Turcophobie : les raisons.
Selon l’expression d’André Fontaine, il demeure encore de nos jours « un déficit d’image qui se traduit par un déficit d’affection » à l’égard de la Turquie. On l’a vu, le poids de l’histoire, ou plutôt de l’enseignement d’une histoire où les Turcs sont présentés comme une menace militaire contre une Europe chrétienne, la transmission cinématographique d’une image hollywoodienne de la Turquie, plus arabe ou hindoue que turque, et l’attitude générale de l’opinion publique occidentale (qui apparente la confession musulmane aux régimes antidémocratiques en terre d’islam, islamistes ou non), sont autant d’éléments qui ont nourri les fantasmes populaires et les préjugés en Occident à l’égard des Turcs.
A cela s’ajoute un autre facteur, de plus en plus déterminant, qui est l’analyse subjective, par les médias occidentaux, des problèmes politiques relatifs à la Turquie. La question kurde, par exemple, y est souvent présentée de façon unilatérale, sans mentionner la violence meurtrière du PKK (le Parti des travailleurs du Kurdistan, marxiste-léniniste à l’origine, il a fini par prendre une coloration ultra-nationaliste et xénophobe. Cette organisation souhaite constituer dans le sud-est de la Turquie, un Etat socialiste kurde indépendant). L’implication de ce mouvement dans le commerce de la drogue et des armes est attestéepar les polices européennes [23]. Cette organisation terroriste est d’ailleurs fermement condamnée par les autorités occidentales.
Pourtant, alors que les séparatistes corses ou basques sont qualifiés de « terroristes », et combattus comme tels, les militants du PKK deviennent dans certains journaux européens des « combattants de la liberté », menant une « lutte juste » pour « l’indépendance nationale des Kurdes ».
Au regard de ces faits, il n’est pas étonnant que les Turcs aient le sentiment d’être les victimes d’une certaine « hypocrisie » occidentale, ce qui d’ailleurs, fait le jeu des mouvements islamistes, opposés à l’intégration de la Turquie à l’Europe, et qui exploitent habilement la frustration de la population à l’égard du traitement que leur réservent les Européens.
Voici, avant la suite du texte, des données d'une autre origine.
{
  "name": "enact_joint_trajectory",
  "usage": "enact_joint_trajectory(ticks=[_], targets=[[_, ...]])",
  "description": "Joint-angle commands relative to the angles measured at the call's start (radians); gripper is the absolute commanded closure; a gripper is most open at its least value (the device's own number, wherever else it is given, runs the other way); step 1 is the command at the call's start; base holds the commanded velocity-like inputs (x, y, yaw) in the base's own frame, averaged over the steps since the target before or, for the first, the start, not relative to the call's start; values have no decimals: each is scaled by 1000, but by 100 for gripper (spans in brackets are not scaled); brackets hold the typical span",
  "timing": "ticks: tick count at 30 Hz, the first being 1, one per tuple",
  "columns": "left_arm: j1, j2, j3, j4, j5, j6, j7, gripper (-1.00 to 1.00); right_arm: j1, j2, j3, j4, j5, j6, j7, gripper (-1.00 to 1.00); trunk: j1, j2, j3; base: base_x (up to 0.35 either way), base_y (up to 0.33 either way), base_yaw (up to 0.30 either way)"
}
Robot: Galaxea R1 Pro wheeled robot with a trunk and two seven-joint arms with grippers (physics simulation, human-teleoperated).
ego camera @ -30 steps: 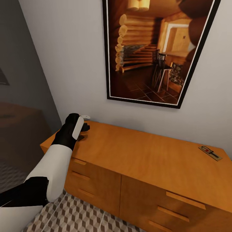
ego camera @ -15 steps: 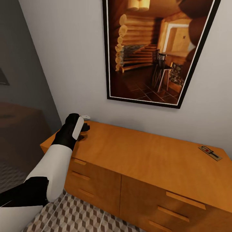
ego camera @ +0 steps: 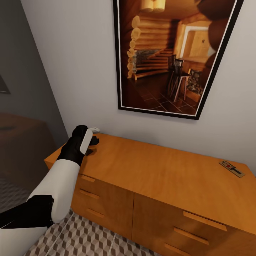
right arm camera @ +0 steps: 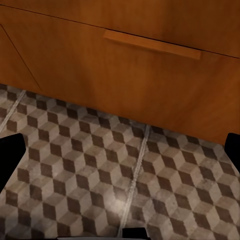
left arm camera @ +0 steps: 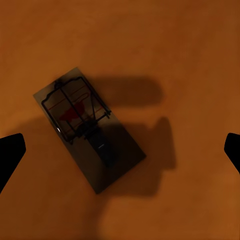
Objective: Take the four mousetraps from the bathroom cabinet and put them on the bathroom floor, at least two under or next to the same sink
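Note:
The orange-brown cabinet (ego camera: 160, 174) stands against the wall. One mousetrap (ego camera: 231, 168) lies at the far right of its top. Another mousetrap (left arm camera: 90, 130), a dark plate with wire parts and a red spot, lies flat on the cabinet top (left arm camera: 175, 50) right under my left gripper (left arm camera: 121, 152). That gripper is open, hovers above the trap and holds nothing. In the head view my left gripper (ego camera: 93, 140) hangs over the cabinet's left end. My right gripper (right arm camera: 121, 149) is open and empty, low over the bathroom floor (right arm camera: 100, 170) in front of a drawer front (right arm camera: 125, 65). The sink is out of view.
A large framed picture (ego camera: 170, 57) hangs on the white wall above the cabinet. A small white object (ego camera: 94, 129) sits at the wall behind my left gripper. A dark brown piece of furniture (ego camera: 21, 142) stands left of the cabinet. Cube-patterned tiles (ego camera: 81, 238) run along the cabinet's front.

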Motion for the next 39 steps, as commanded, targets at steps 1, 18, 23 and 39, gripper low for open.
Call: enact_joint_trajectory(ticks=[1, 18, 23, 39], targets=[[-1, -1, 2, -1, 10, 1, 9, -100, -1, 0, 9, 0, -9, -2, -3, -100, 0, -1, -1, 0, 0, 0], [-1, -1, 2, 0, 11, 1, 9, -100, -1, -1, 9, 0, -9, -2, -3, -100, 0, -1, -6, 0, 0, 0], [-1, -1, 2, 0, 11, 1, 9, -100, -1, 0, 9, 0, -9, -2, -3, -100, 0, -1, -12, 0, 0, 0], [-1, -1, 2, 0, 30, 1, 9, -100, -1, 0, 9, 0, -9, -2, -3, -100, 0, -1, -16, 0, 0, 0]])
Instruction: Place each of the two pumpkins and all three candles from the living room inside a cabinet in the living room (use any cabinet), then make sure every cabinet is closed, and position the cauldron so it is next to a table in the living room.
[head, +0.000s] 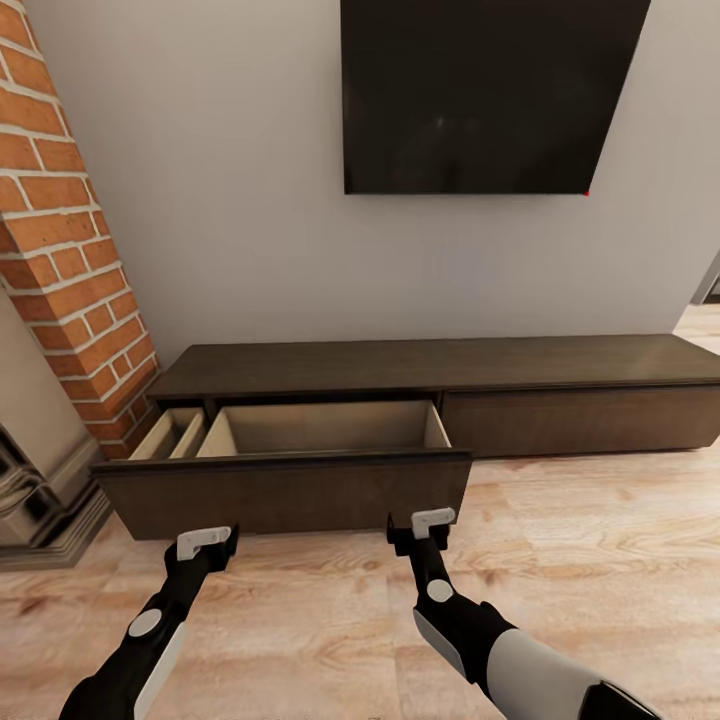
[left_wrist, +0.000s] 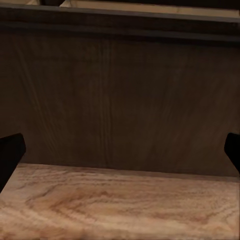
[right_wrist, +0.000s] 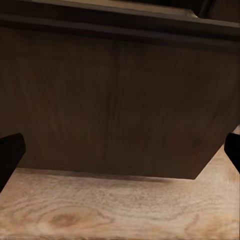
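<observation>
The cabinet (head: 440, 355) is a long low dark-brown unit against the wall. Its left drawer (head: 285, 490) is pulled out over the floor; what I can see of its pale inside holds nothing. The right front (head: 580, 420) is shut. My left gripper (head: 207, 545) and right gripper (head: 420, 528) hover just before the drawer's front, both open and holding nothing. Both wrist views look straight at that dark front (left_wrist: 120, 100) (right_wrist: 120, 100), with black fingertips (left_wrist: 10, 152) (right_wrist: 10, 152) spread wide. The pumpkins, candles, cauldron and table are out of view.
A red brick column (head: 60, 250) rises at the left, with a grey stepped stone base (head: 40, 500) beside the drawer's left end. A black screen (head: 480, 90) hangs on the wall above the cabinet. Light wood floor (head: 580, 540) stretches to the right.
</observation>
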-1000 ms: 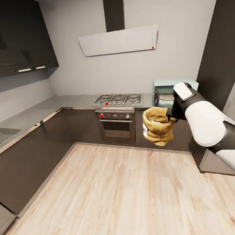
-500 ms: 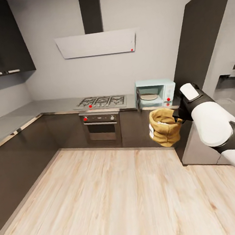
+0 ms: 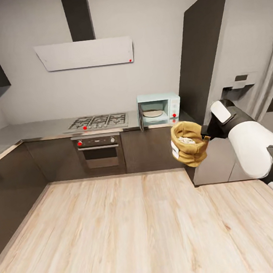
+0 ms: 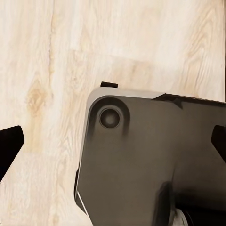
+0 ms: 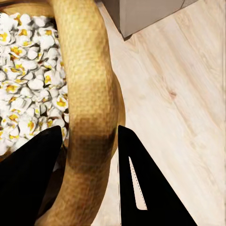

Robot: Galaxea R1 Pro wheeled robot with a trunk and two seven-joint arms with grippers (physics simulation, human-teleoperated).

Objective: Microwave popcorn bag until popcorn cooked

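Overhead, right end effector (image 3: 203,136) clamped on popcorn bag (image 3: 189,148) rim above plank floor (image 3: 134,230); left end effector (image 4: 113,146) apart.

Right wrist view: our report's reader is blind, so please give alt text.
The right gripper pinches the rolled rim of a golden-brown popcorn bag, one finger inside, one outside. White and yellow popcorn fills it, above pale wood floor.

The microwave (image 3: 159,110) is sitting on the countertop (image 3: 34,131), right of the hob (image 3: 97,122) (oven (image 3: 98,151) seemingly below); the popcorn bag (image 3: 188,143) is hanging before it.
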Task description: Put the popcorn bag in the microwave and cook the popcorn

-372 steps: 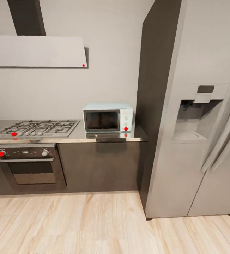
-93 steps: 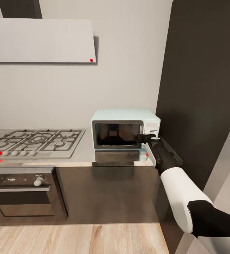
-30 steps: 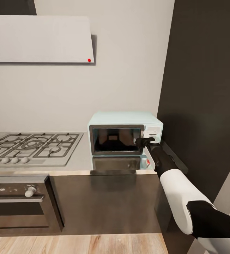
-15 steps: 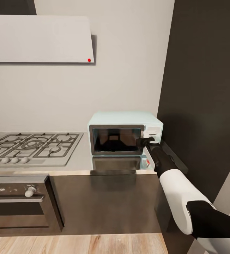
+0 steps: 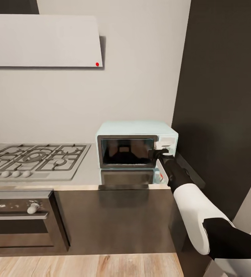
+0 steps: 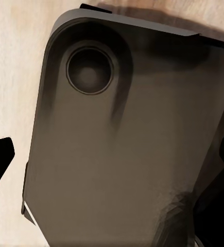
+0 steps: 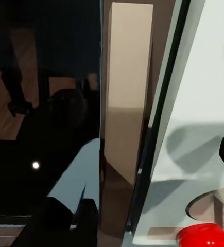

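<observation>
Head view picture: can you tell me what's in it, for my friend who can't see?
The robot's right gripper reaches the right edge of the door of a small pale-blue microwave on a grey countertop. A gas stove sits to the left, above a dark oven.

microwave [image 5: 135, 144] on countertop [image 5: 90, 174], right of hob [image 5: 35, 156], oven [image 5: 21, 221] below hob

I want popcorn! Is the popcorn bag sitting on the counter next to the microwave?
No, the countertop beside the microwave is bare steel.
</observation>
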Controlling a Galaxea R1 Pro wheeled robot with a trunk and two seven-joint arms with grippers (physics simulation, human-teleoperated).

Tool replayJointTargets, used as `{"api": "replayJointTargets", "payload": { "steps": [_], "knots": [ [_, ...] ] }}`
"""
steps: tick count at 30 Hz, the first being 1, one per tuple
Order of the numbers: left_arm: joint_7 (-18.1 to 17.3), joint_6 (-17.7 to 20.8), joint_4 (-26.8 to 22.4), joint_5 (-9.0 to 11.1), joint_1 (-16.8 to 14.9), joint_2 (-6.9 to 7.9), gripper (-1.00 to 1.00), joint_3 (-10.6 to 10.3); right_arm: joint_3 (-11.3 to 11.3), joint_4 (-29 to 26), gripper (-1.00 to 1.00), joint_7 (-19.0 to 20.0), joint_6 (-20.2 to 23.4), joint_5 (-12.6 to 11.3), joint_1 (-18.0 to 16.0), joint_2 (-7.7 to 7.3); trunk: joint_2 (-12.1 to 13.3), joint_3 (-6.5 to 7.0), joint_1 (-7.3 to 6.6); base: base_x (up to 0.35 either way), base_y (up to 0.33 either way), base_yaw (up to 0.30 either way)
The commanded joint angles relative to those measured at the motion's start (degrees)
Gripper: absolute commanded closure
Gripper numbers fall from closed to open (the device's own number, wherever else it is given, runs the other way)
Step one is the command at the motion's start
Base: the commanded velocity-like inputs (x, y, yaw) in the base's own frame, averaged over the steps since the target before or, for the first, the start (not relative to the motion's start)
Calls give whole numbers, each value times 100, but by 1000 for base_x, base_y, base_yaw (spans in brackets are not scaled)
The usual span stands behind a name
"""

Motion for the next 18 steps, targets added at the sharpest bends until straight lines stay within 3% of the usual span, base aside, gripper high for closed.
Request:
{"api": "replayJointTargets", "payload": {
  "steps": [1, 18],
  "knots": [
    [-4, -13, -1, 43, -1, -2, -100, -4, 31, -18, 100, -13, 23, -29, -8, 0, -1, -4, 2, -220, 63, 0],
    [-4, -13, -1, 47, -1, -21, -100, -4, 31, -16, 100, -13, 23, -35, -6, 0, -1, -4, 2, -59, 10, 0]
  ]
}}
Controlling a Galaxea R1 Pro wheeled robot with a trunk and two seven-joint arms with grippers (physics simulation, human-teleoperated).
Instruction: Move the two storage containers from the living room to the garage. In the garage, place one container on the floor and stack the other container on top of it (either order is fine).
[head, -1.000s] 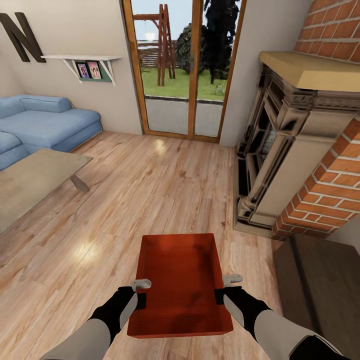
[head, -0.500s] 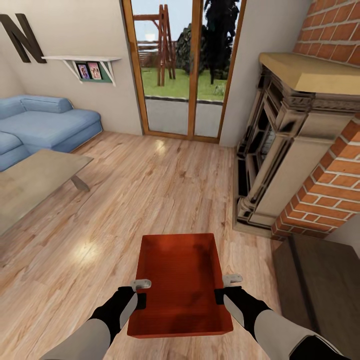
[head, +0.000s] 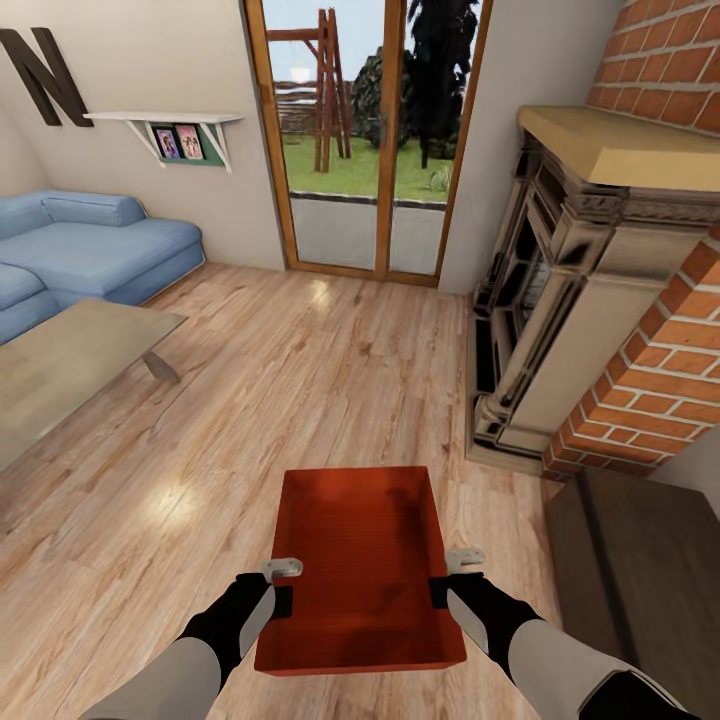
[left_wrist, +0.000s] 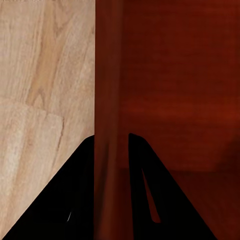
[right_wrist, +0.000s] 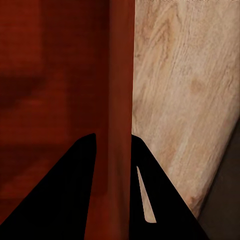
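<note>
An orange-red storage container is held in front of me above the living room's light wood plank floor. My left gripper is shut on its left wall, and my right gripper is shut on its right wall. In the left wrist view the container wall runs between the two dark fingers. The right wrist view has the opposite wall clamped between the fingers in the same way. The bin is empty.
A brick-and-stone fireplace stands at the right, with a dark low cabinet in front of it. A blue sofa and a low table sit at the left. A glass door is straight ahead.
</note>
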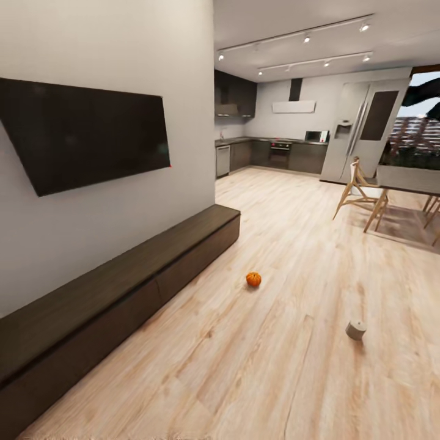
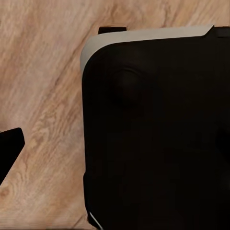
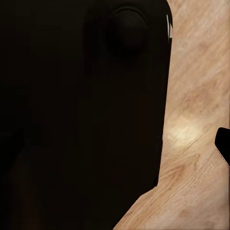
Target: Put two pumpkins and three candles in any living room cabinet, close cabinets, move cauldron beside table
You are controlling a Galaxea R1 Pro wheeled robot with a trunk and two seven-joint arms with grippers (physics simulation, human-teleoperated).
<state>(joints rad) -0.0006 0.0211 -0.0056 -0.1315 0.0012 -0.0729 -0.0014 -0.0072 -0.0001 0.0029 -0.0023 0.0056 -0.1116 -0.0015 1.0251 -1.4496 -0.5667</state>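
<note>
1 small pumpkin [image 1: 253, 279] is sitting on the plank floor [image 1: 256, 366] at 12 o'clock, 1 candle [image 1: 355, 330] lying at 2 o'clock, the closed cabinet [image 1: 116, 293] running along 10 o'clock; jaws' state: I cannot tell.

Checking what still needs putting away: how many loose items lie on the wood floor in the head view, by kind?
Small orange ribbed pumpkin: 1
Short stubby beige-grey candle: 1
Total: 2, both on the light wood plank floor, apart from the long dark-brown cabinet.
</note>
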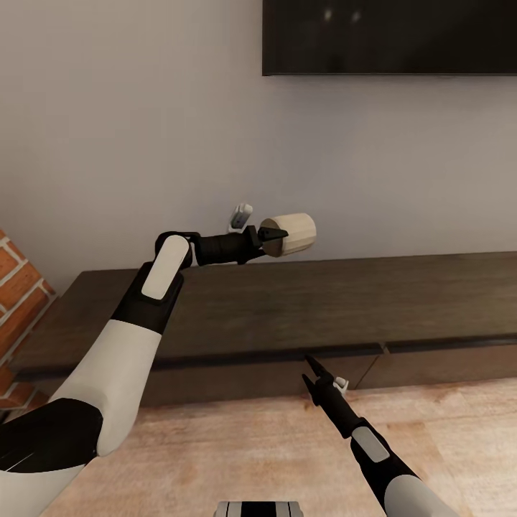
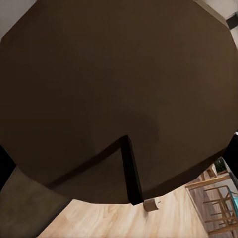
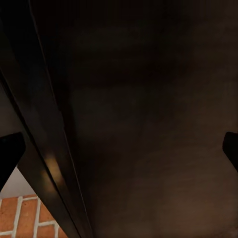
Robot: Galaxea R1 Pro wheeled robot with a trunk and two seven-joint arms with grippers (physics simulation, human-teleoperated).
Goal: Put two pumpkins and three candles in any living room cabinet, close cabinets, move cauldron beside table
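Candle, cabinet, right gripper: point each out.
candle (image 1: 291, 235), head view, its side.
cabinet (image 1: 301, 301), head view, bare top.
right gripper (image 1: 311, 371), head view, between fingertips.

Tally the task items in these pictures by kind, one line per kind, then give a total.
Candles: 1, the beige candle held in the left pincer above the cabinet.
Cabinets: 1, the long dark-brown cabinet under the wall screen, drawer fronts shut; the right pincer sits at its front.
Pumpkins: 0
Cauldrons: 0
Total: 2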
Le terrorisme du PKK a rendu de plus l’action diplomatique d’Ankara vulnérable aux critiques portant sur le non-respect des droits de l’Homme. A ce niveau, on constate une interaction entre la défense de la cause kurde et la défense des droits de l’Homme : ceux qui militent pour la première sont souvent aussi ceux qui participent à la seconde.
En France, comme en Allemagne, ce sont essentiellement des mouvements de gauche, partis socialiste et communiste, des syndicats, comme la CGT, ou encore des organisations d’extrême gauche, qui constituent le front anti-turc. A ce niveau, une question se pose : le thème des droits de l’Homme n’est-il pas mis en exergue par ces organisations pour discréditer les autorités turques, et donner une image de victimes aux séparatistes du PKK, légitimant ainsi leur combat, et, plus grave encore, leurs méthodes ?
Il convient également de mentionner un autre facteur, jouant un rôle déterminant dans la perception que se font des Turcs les Occidentaux : l’influence des lobbies grec et arménien. Ce point particulier du lobbying est trop souvent occulté, bien qu’il explique dans une grande mesure la persistance d’une image négative des Turcs en Occident. Les communautés grecque et arménienne, du fait des lourds contentieux historiques avec les Turcs, véhiculent souvent une vision déformée et subjective qu’il n’est pas rare de retrouver chez un Américain ou un Européen ayant un Grec ou un Arménien parmi ses amis. Les Grecs ont ainsi longtemps profité de la frilosité des Turcs pour les dénigrer davantage sur la scène internationale. Et leur discours a toujours porté, du fait des a priori favorables que nourrissent les opinions publiques occidentales à leur égard. Une importante diaspora grecque aux Etats-Unis (plus d’un million de personnes), active et très influente, joue très souvent un rôle important au point de perturber, à de nombreuses reprises, les relations américano-turques. Les communautés arméniennes, comme celles de France ou des Etats-Unis, ont, elles aussi, un capital de sympathie dans les opinions publiques occidentales. Grecs et Arméniens ont eu, et ont encore, un rôle central, dont on a souvent tendance à sous-estimer l’influence, dans la vision des Turcs qu’ont les Occidentaux.